Mas, os moradores da nova ‘metrópole’, como classificou reportagem do CORREIO na época, não andavam lá muito satisfeitos. É que não bastava o luxo: na prática, o glamour do bairro, cujo nome, em tupi-guarani, significa ‘canoa de pedra ou de metal’, perdia para a falta de infraestrutura.

Altamente residencial, o bairro perdia em serviços. E os moradores menos afeitos aos encantos do consumo e do luxo se queixavam que faltavam padarias, bares, iluminação e até transporte. “Quem não tiver carro fica ilhado”, se queixava um paulista residente do bairro, Christoph Deringuer.

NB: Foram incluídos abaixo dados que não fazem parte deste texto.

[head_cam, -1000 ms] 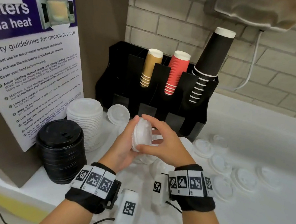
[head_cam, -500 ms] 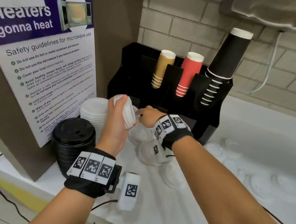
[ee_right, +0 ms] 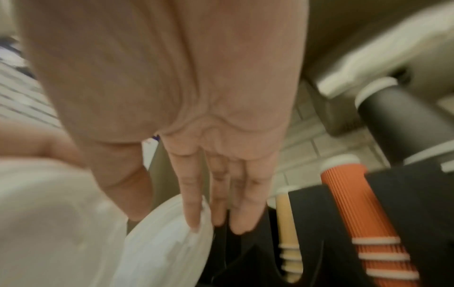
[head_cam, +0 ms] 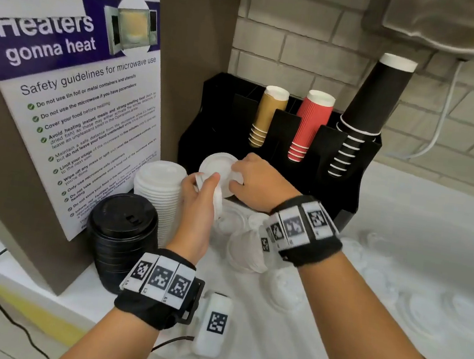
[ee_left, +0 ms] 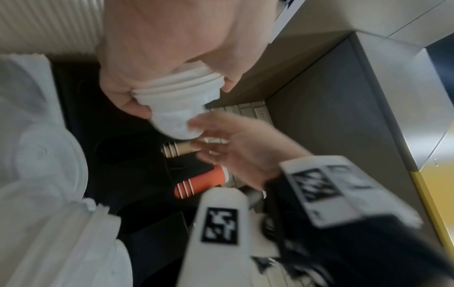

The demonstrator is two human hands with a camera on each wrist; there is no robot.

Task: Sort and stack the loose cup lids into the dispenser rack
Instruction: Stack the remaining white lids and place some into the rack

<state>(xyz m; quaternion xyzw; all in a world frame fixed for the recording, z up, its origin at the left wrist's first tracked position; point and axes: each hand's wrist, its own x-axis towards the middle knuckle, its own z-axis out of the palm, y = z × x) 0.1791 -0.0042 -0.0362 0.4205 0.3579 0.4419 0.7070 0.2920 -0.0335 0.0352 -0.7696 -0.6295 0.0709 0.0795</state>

Ele morava exatamente no limite entre o novo Itaigara e a Pituba, no condomínio Lake Jackson que, para alguns, era parte da Nossa Senhora da Luz.“Este é, por sinal, ponto e discórdia entre muitos moradores. Ninguém sabe precisamente onde começa e onde termina o bairro do Itaigara. Há ruas, como a Avenida Paulo VI, que se inicia na Pituba e se estende pelas imediações do Itaigara, servindo até de limite entre outros loteamentos. Por isso mesmo, muita coisa que o Itaigara não tem, se considera tendo, como acontece com o único bar de calçada, com mesas sobre a rua, o S.O.S Comidas Caseiras, do Seo Raimundo, na Rua das Rosas, ainda Pituba”, dizia a reportagem do CORREIO publicada no dia 2 de setembro de 1989.Agora, você, soteropolitano, que conhece a variedade de serviços – e bares! – do Itaigara, consegue imaginar aquele lugar com um único bar? Pois, era assim. E havia quem ainda se queixasse de que aquele estabelecimento com cadeiras na calçada não combinava em nada com o luxo e sofisticação do novo bairro. Vai ver, era justamente disso que os moradores mais queixosos sentiam falta. Disso e das padarias.

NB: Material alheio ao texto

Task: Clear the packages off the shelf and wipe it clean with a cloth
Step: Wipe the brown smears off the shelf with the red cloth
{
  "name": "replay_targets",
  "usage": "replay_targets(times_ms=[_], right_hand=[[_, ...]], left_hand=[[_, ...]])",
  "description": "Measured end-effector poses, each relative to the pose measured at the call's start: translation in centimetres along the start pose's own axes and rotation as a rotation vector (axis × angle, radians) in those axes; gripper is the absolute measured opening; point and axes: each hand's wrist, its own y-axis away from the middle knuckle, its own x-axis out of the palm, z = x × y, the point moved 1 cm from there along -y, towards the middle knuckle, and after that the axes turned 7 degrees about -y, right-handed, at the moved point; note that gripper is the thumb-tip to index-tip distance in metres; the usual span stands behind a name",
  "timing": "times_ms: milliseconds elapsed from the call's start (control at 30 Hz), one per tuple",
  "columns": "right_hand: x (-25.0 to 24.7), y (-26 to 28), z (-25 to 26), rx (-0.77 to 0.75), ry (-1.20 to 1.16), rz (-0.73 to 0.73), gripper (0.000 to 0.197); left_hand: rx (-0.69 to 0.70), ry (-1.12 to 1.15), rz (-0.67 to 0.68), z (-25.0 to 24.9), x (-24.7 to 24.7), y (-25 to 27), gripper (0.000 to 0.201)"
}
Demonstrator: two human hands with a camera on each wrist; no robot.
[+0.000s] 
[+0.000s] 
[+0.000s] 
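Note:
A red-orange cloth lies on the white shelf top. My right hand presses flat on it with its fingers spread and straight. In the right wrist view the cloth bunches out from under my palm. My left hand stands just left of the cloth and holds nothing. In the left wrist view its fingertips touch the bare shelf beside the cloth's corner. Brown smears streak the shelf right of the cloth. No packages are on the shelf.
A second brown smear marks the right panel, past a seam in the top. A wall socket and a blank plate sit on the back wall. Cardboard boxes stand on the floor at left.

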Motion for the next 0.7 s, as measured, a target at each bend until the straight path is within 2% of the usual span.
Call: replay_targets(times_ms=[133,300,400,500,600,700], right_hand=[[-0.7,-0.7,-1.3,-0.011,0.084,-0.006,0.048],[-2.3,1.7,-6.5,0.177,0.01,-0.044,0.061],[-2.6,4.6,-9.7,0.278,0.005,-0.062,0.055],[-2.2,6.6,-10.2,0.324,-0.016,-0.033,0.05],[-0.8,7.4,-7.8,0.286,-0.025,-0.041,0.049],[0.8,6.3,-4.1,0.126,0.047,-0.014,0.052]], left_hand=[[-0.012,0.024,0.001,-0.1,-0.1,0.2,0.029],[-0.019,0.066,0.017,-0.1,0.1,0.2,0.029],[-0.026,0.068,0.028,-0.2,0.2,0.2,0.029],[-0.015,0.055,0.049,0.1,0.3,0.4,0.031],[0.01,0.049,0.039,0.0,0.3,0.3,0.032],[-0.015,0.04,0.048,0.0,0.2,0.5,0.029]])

O hábito antigo de comprar pão fresquinho na padaria da esquina, dizia o CORREIO, ficava na saudade. Porque o Itaigara não tinha tantas padarias quanto a Pituba e as poucas eram “mal localizadas e não funcionavam aos domingos”.

Naquele ano, o bairro ainda não tinha uma das mais conhecidas delicatessens que, mais tarde, se estabeleceriam nas redondezas. A Pão&Mais, que encerrou as atividades na semana passada na Rua Guilhard Muniz, foi criada em 1999 e tinha de tudo que o luxo do bairro exigia, além de pão quentinho: bolos, salgados, pizzas, doces, produtos saudáveis e funcionais.

Interesse imobiliário Se o bairro não tinha lá muitos serviços, o interesse imobiliário era grande, principalmente pela proximidade com o mar e com a Avenida Octávio Mangabeira, recém-construída.“Foi inaugurado o Shopping Itaigara em 1980 e na mesma década construídos o Pituba Parque Center e o Max Center, já sinalizando o interesse imobiliário no entorno. Interessante frisar que a inauguração de outras vias, como a Juracy Magalhães em 1978, e o loteamentos com centenas de casa nos anos seguintes, ajudaram no adensamento populacional dos bairros”, explica o historiador Rafael Dantas, que estuda a iconografia de Salvador e as transformações da cidade nos séculos XIX e XX.Em 2010, data do último Censo do Instituto Brasileiro de Geografia e Estatística (IBGE), o Itaigara tinha uma população de 10,8 mil habitantes. Segundo dados do livro O Caminho das Águas em Salvador, lançado em 2010, mais de 53% dos chefes de família que moravam no bairro tinham uma renda de mais de 20 salários mínimos e mais de 15 anos de escolarização.